While supportive of the idea of choice for secular schools, we opposed its expansion to religious schools on the basis that it would, we thought, breach the wall that properly separates church and state.
The Wisconsin Supreme Court came to the opposite conclusion, however, so this year 10,000 poor or near-poor children are attending private schools with the help of vouchers. Taking the program away now would put too much turmoil into their lives.
What's more, in our judgment it's no coincidence that the Milwaukee Public Schools stepped up reforms as the voucher program expanded. The competition gave power to once-ignored reformers within MPS.
For instance, schools are to a large extent picking their own teachers - an unthinkable step forward just a few years back, when schools requested teachers, and the central office sent them on the basis of seniority.

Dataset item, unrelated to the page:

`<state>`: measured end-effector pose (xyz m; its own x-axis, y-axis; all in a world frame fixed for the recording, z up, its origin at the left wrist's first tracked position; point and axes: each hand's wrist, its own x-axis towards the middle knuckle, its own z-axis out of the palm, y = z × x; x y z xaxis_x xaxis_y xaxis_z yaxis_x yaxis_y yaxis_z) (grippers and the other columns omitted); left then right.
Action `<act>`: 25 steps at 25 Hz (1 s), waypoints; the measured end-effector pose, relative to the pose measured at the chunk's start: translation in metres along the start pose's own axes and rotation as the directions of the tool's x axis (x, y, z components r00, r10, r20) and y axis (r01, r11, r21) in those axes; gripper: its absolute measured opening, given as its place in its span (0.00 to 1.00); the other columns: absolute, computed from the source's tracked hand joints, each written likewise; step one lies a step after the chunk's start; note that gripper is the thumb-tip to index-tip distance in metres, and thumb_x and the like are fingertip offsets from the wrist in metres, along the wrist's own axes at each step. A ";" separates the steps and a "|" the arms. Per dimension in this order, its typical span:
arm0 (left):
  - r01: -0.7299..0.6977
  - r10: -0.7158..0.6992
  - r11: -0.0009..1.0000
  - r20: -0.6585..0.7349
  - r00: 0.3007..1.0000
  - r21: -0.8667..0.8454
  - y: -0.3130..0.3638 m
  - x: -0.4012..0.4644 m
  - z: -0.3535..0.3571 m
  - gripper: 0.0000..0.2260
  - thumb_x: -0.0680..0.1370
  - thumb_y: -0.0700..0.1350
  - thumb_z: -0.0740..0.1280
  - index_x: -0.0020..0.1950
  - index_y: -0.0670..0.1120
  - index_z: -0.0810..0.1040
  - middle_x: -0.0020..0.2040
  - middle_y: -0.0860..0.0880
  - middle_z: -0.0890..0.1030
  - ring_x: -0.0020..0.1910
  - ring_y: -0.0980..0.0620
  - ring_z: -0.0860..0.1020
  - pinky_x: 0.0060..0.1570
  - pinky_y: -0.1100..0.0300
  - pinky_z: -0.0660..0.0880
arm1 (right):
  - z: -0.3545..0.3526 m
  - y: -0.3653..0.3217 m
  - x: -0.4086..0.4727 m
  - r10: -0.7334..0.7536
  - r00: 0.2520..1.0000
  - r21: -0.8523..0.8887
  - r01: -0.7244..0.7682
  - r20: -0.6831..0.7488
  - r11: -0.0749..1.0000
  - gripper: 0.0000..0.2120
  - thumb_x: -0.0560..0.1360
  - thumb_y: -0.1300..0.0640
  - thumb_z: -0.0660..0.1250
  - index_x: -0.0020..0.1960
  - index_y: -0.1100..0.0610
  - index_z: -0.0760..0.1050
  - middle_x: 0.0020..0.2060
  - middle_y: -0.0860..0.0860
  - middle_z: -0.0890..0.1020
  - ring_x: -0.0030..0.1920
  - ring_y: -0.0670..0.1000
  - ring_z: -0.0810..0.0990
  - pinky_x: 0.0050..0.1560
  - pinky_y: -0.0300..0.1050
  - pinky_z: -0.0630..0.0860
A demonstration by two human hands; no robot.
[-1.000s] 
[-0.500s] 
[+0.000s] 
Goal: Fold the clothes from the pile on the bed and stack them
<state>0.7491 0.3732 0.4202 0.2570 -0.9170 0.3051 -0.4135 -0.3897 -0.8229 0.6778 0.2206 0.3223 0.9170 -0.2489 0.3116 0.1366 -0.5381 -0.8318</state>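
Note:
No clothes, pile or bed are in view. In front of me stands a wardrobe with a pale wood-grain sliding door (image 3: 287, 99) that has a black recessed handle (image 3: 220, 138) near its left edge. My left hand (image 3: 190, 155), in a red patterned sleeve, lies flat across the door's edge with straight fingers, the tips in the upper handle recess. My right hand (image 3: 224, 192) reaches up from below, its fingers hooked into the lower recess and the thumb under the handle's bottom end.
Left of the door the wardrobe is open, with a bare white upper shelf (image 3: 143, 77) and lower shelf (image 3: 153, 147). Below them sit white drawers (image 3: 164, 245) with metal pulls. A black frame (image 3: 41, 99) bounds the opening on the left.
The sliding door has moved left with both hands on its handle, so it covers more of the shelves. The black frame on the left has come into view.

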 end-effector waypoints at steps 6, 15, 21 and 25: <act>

The teachers union had long refused to entertain any suggestion to change that system - that is, until MPS got competition.
The vouchers also promote equity. Parents with money exercise choice by moving or by sending their kids to private schools. Needy parents deserve a measure of choice, too.
The parents of some of the 10,000 students probably would manage to scrape money together to keep their children in the schools they're attending. But many other children would make their way back to the costlier Milwaukee Public Schools. So the saving Decker is predicting is not likely to materialize anyway.
In taking up his bill today, the Joint Finance Committee, including its Milwaukee members, should stand with those children. There is room to reform how the state finances vouchers. But Decker's measure is no reform; it's a premeditated death blow.